In the "Archaia" section of Boom!'s solicitations, we find Darklight, a story that takes place in the distant future when the universe is falling about and three different species have to work together to save it. I don't know writer Chad Kultgen, so I don't know how it will read, but Piotr Kowalski's art should look pretty keen.

Scam gets a giant hardcover trade on page 305 from ComixTribe. This sucker is $35 and collects not only the mini-series but a ton of other stories by various creators. That's kind of cool, but that's a lot o' cash money. I wonder if Travis ever finished reading this and can offer up some thoughts?

Dynamite continues to throw money at Jeff Parker, as he launches Flash Gordon with Evan Shaner (page 310). Good for Parker, say I! I'm sure this will be a nice-looking trade. (9 April)

On page 334, we find Jane Irwin's self-published Clockwork Game, a book about the 18th-century automaton that dazzled people across Europe. You can read the entire thing on-line, but I'm just going to buy it - it looks really neat.

The trade for Watson and Holmes is offered on page 343 from New Paradigm Studios. This puts the two in present-day Harlem, and it's not bad. It's not great, but it's not bad.

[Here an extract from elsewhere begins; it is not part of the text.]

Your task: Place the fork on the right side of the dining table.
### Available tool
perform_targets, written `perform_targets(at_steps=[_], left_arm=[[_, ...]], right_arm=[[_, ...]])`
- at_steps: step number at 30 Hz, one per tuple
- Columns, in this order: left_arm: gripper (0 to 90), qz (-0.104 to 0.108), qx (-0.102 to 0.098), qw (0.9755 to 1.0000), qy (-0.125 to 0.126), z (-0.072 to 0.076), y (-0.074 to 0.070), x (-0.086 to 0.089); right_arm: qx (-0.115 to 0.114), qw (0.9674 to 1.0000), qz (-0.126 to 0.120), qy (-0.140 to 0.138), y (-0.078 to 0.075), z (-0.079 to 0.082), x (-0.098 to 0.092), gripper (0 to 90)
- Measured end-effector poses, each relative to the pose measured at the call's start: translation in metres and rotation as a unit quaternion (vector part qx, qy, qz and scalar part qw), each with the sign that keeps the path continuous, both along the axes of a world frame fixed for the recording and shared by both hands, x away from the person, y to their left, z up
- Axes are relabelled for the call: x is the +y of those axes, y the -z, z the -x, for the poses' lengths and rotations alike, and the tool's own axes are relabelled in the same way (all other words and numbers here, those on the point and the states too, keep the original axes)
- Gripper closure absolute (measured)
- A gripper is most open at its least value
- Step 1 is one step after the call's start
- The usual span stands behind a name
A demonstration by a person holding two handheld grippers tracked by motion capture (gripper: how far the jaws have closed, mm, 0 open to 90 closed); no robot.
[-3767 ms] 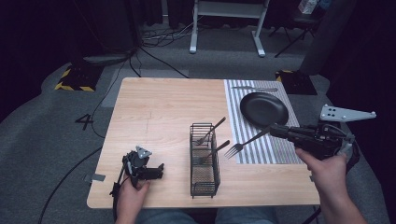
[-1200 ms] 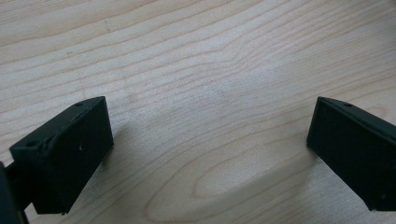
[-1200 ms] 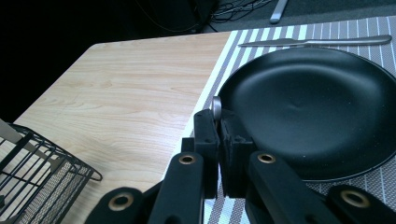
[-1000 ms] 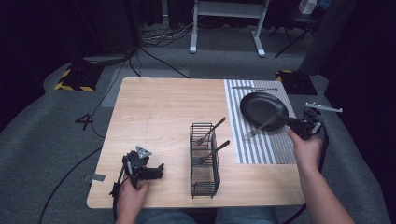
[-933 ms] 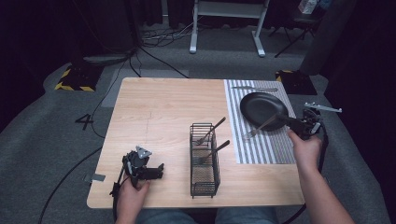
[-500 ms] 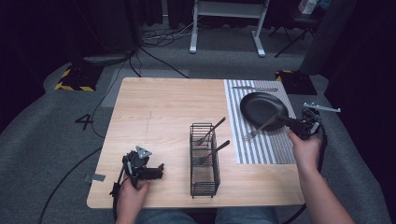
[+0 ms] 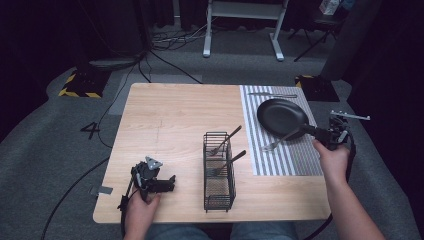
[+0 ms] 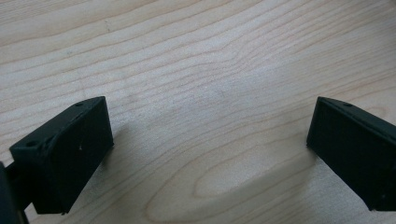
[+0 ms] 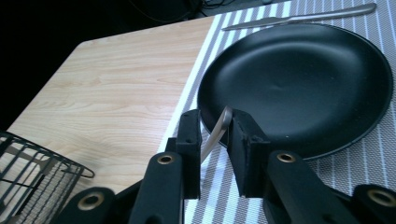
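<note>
Gripping a slim metal fork [image 9: 219,128], the right claw [image 9: 215,140] nears a round black plate [image 9: 299,79].

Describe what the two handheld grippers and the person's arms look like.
Both grippers are black. The left gripper has blocky black jaws, a small grey three-cornered plate on top and a black cable trailing off the table edge. The right gripper has a grey plate too, brass-coloured rivets on its jaw arms and a black cable looping beneath. Both forearms are bare, no sleeves visible.

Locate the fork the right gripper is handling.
High view, right side: the fork lies on the striped placemat against the black plate's near rim, handle between the right gripper's fingers.
</note>
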State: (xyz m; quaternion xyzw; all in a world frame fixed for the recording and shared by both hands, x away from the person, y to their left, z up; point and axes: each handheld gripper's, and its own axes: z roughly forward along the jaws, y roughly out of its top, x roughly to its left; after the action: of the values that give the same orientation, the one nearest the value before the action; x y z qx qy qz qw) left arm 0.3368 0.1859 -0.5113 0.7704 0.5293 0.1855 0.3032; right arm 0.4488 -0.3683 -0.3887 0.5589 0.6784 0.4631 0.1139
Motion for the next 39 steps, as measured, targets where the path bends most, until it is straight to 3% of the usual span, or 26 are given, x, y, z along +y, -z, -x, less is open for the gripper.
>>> perform_targets(at_steps=[16, 39], left_arm=[[0.4, 0.0, 0.0, 1.0, 0.0, 0.0, 0.0, 0.0], [0.4, 0.0, 0.0, 1.0, 0.0, 0.0, 0.0, 0.0]], right_arm=[[0.031, 0.999, 0.019, 0.026, 0.015, -0.008, -0.022, 71.7], [0.075, 0.996, 0.003, 0.049, 0.047, -0.018, -0.051, 71.6]])
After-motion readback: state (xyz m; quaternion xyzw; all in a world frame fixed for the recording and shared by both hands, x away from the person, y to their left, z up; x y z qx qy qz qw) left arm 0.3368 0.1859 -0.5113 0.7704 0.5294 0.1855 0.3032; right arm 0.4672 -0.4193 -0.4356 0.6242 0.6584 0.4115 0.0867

Jamie S. Rich and Dan Christensen bring us Archer Coe & the Thousand Natural Shocks on page 348 from Oni. Rich is a good writer, and the idea of a hypnotist who becomes a murder suspect sounds pretty neat, so I might have to check this out. (11 June)

On page 354, we find Thaniel #1 and 2 from OSSM Comics. I bought issue #1 last weekend from the writer, and it looks pretty cool. I'll have a review up this week, I think. I just wanted to point it out.

A while ago, I reviewed the first chapter of San Hannibal when it showed up in Omega Comics Presents, and now Pop! Goes the Icon has it as a separate series on page 358. It's a pretty cool noir detective story, and I'm very keen on reading it.

SelfMadeHero has The Cigar That Fell in Love with a Pipe on page 362. It's about Orson Welles and Rita Hayworth and, well, cigars. It sounds pretty darned cool, if you ask me.

On page 365, Titan offers the trade of Death Sentence. I debated about getting this - a story about people who contract a virus that gives them incredible powers for a few months before killing them - in singles, but I decided to wait for the trade. And here it is!

Joann Sfar has a new book out on page 369 from Uncivilized Books about the modernist painter Pascin. It's being resolicited, so maybe it will show up this time. I like Sfar's work, but I don't have a lot of it. I'll have to think about this.

Paul Pope's Escapo gets a new printing on page 389 from Z2 Comics. I dig Pope, but I don't know anything about this. What say you cool people who already own it? Good stuff?

Well, we made it to "Z," and there's nothing grabbing my fancy in the really back sections, so I'll call it a day. As always, let me know about things you find groovy in Previews, and we'll all have more stuff to pre-order! Whoo-hoo!